Aris Verschuren (ingénieur de projet senior Controls Robotics)
Aris Verschuren (ingénieur de projet senior Controls Robotics)

Aris Verschuren (ingénieur de projet senior Controls Robotics)

17 avril 2017

La nouvelle génération de programmeurs, qui grandit à l'ère numérique, apprend très vite à programmer.

La discussion sur le nombre croissant de robots fait rage. Sur votre lieu de travail à VDL aussi, vous y êtes de plus en plus confronté. Comment travailler avec les robots et à quel point est-ce sécuritaire ? Aris Verschuren, ingénieur de projet senior Controls Robotics chez VDL Steelweld, a travaillé toute sa carrière avec des robots. Voici ce qu’il en pense.

Comment avez-vous évolué dans cette fonction°?
« À 14 ans, j’ai rejoint l'équipe de nettoyage du samedi chez VDL Steelweld à Breda, où mon père travaillait. Après mes études de Technique de l’énergie, je suis allé travailler, il y a 36 ans déjà, dans cette entreprise comme électricien. À l’époque, un collègue programmait les robots, mais quand il a compris qu'il devrait régulièrement faire des voyages à l'étranger, il a quitté son poste. Alors, on a pensé à moi pour ce travail et depuis je n'ai jamais rien fait d'autre. Après un cours de maximum deux heures, je suis officiellement devenu programmeur de robots. En ‘apprenant sur le tas’, j'ai appris mon boulot de manière autodidacte. À cette époque, le département Robotique a été créé et s’est développé. Durant les jours fastes, j'avais sous mes ordres environ 25 programmeurs qui travaillaient dans le monde entier. Et après toutes ces années, je ne sais toujours pas le matin ce que me réserve l'après-midi, ce qui rend mon travail très intéressant. Ces 17 dernières années, je suis le seul dans l’entreprise à travailler avec des clients en dehors du secteur automobile. VDL TIM Hapert a été notre premier client au sein de VDL et nous avons mis au point ensemble le concept ‘TIM’. Au total, 23 cellules robotisées ont été installées et j'ai assuré la formation d'opérateur robot de plusieurs collègues. En plus de TIM, j'ai automatisé des processus industriels et installé des robots dans diverses entreprises VDL ».

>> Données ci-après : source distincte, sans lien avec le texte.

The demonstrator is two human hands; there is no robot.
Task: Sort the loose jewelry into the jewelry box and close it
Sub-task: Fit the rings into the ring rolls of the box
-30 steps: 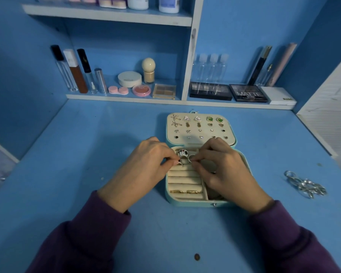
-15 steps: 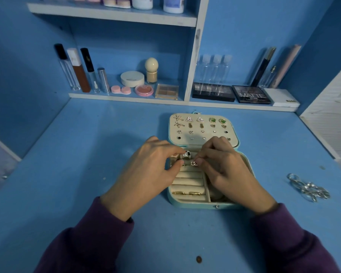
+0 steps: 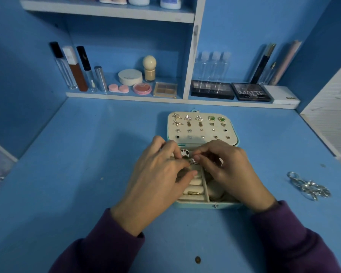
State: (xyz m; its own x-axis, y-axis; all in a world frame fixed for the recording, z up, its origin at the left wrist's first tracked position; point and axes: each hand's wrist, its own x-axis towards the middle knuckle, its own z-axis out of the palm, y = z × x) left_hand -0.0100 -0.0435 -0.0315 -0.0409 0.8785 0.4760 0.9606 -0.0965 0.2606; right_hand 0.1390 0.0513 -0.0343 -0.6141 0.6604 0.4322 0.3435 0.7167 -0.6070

Programmer des robots, qu'est-ce que cela signifie exactement ?
« Pendant la programmation, je suis dans la cellule, entre les clôtures, pour ‘instruire’ les robots, c’est-à-dire programmer l’ordre dans lequel les actions/applications doivent être exécutées. Grâce aux programmes de simulation, les programmeurs se trouvent de moins en moins sur la ligne de production et les robots sont programmés hors ligne au moyen d’un ordinateur. La nouvelle génération de programmeurs, qui grandit à l'ère numérique, apprend très vite à programmer. Toutefois, vous ne devenez un bon programmeur de robot qu’après des années d'expérience. À l’avenir, nous porterons probablement des lunettes de réalité virtuelle pour programmer des travées entières de robots dans une usine numérique. Pour VDL Steelweld, cela se fera dans un avenir plus ou moins lointain, mais nous allons déjà dans cette direction. »

Qu'en est-il de la sécurité?
« Les robots restent des robots. Le plus grand piège est de leur faire trop confiance, ce qui vous fait relâcher votre vigilance. Dans ce cas, un accident est vite arrivé. Les robots sont des machines puissantes et un robot de grande taille peut facilement déplacer 200 kg. Les développements comme le démarrage sécurisé permettent d’assurer la sécurité des opérateurs sur la ligne de production. Les robots sont programmés de telle sorte que les clôtures autour de ceux-ci sont en principe superflues. Malgré tous les développements, mon conseil reste le même : gardez à l’esprit que les robots sont des machines puissantes et ne leur faites pas trop confiance. La sécurité est toujours primordiale. »

Les robots vont-ils tous nous remplacer au travail ?
« Étant donné que VDL investit en permanence dans les nouvelles technologies, cela crée automatiquement de nouvelles fonctions. Cet investissement génère une multitude d'options d'emploi au sein du groupe. Je constate souvent que les employés dont le travail a été robotisé restent actifs dans leur ancien environnement. Souvent un travail alternatif apparaît à cet endroit et les employés le reprennent. En tant qu’entreprise, nous sommes en constante évolution et, suite aux investissements dans la robotisation chez VDL Nedcar par exemple, l'entreprise emploie encore plus de personnes qu’auparavant. Une automatisation adéquate crée de l’emploi. Par exemple, un robot requiert un opérateur, un simulateur, un ingénieur, un technicien de maintenance et du personnel de production. En outre, toutes les opérations ne peuvent pas être prises en charge par des robots, une coopération entre l'homme et le robot sera de plus en plus nécessaire. ».